The other two defendants — young women who were not in pretrial detention — sat outside the glass cage beside the lawyers.

The judge, Natalia Nikishina, smiled at the defendants as they made their pleas, then rejected them, saying she lacked the authority to decide where the defendants should be kept during the trial and accusing the defense of "dragging out" the trial.

Although conducted by Moscow's Zamoskvoretsky District Court, Tuesday's hearing was held at the Moscow City Court building, which can accommodate more spectators. The hearing was attended by several dozen journalists, supporters and relatives, as well as three law enforcement officers in plain clothes who are considered victims in the case.

In addition to the 12 suspected participants in the "riots," three organizers are accused of having plotted and staged them, including Left Front leader Sergei Udaltsov and his ally Leonid Razvozzhayev. They face up to ten years in prison if convicted of the charges.

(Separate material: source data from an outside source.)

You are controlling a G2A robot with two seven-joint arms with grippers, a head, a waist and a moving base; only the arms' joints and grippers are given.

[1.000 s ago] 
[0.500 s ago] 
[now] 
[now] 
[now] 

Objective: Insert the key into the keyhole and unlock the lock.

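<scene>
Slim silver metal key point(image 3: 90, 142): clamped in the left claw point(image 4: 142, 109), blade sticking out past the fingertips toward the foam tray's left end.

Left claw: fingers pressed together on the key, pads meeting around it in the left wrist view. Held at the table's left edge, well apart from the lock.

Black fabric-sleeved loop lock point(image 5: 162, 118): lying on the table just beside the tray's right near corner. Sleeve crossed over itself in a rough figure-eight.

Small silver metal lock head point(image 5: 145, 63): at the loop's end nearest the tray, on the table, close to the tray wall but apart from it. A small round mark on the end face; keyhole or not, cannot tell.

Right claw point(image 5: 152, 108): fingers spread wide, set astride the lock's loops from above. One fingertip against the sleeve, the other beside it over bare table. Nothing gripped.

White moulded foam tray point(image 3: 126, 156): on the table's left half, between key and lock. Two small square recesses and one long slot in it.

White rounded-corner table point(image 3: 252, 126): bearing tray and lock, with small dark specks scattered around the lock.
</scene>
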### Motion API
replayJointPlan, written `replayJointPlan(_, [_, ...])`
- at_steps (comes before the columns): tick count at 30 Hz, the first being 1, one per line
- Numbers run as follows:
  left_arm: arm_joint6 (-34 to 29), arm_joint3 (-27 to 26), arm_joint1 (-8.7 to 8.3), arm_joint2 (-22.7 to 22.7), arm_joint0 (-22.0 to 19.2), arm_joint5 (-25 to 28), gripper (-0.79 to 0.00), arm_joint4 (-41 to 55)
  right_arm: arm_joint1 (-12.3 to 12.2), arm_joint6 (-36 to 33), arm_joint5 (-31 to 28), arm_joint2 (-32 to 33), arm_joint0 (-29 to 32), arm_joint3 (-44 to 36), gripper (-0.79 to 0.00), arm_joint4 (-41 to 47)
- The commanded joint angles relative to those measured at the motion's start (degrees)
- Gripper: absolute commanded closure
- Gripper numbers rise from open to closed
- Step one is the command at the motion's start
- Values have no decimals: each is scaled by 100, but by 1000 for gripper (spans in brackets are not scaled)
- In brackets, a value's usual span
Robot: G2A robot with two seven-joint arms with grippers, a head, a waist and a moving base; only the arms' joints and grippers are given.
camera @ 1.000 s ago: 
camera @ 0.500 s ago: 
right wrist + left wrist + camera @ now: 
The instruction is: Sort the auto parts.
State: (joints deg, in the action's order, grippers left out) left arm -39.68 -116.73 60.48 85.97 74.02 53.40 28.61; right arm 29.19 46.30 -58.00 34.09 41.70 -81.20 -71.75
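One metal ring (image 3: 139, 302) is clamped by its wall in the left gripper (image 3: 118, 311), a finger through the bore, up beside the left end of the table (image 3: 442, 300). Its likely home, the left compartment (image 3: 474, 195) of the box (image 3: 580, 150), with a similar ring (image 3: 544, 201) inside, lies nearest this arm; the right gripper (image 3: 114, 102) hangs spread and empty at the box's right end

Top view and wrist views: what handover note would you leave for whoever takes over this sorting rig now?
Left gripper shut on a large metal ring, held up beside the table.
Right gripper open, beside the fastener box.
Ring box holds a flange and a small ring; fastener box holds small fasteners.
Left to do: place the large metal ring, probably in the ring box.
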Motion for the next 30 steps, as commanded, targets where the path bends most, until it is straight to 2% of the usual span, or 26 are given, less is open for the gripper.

The third person accused of being an organizer is Konstantin Lebedev, an associate of Udaltsov who was sentenced to 2 1/2 years in prison in April. He pleaded guilty to the charges, although supporters suspect that he did so under pressure from authorities. One person accused of participating in the "riots," Maxim Luzyanin, also pleaded guilty and received a 4 1/2-year prison term in November.

Anti-corruption blogger Alexei Navalny, who also helped lead last year's rally, is standing trial for the alleged large-scale theft of timber from state-owned KirovLes, a trial that many see as politically motivated.

In late April, several international human rights groups, including Amnesty International and Human Rights Watch, created a commission to investigate the alleged "riots" on Bolotnaya. Seven legal and human rights experts from the United States, Britain, Poland, Kazakhstan, Ukraine and Moldova agreed to carry out the inquiry on a voluntary basis.

The trial against the 12 defendants is set to resume on Wednesday.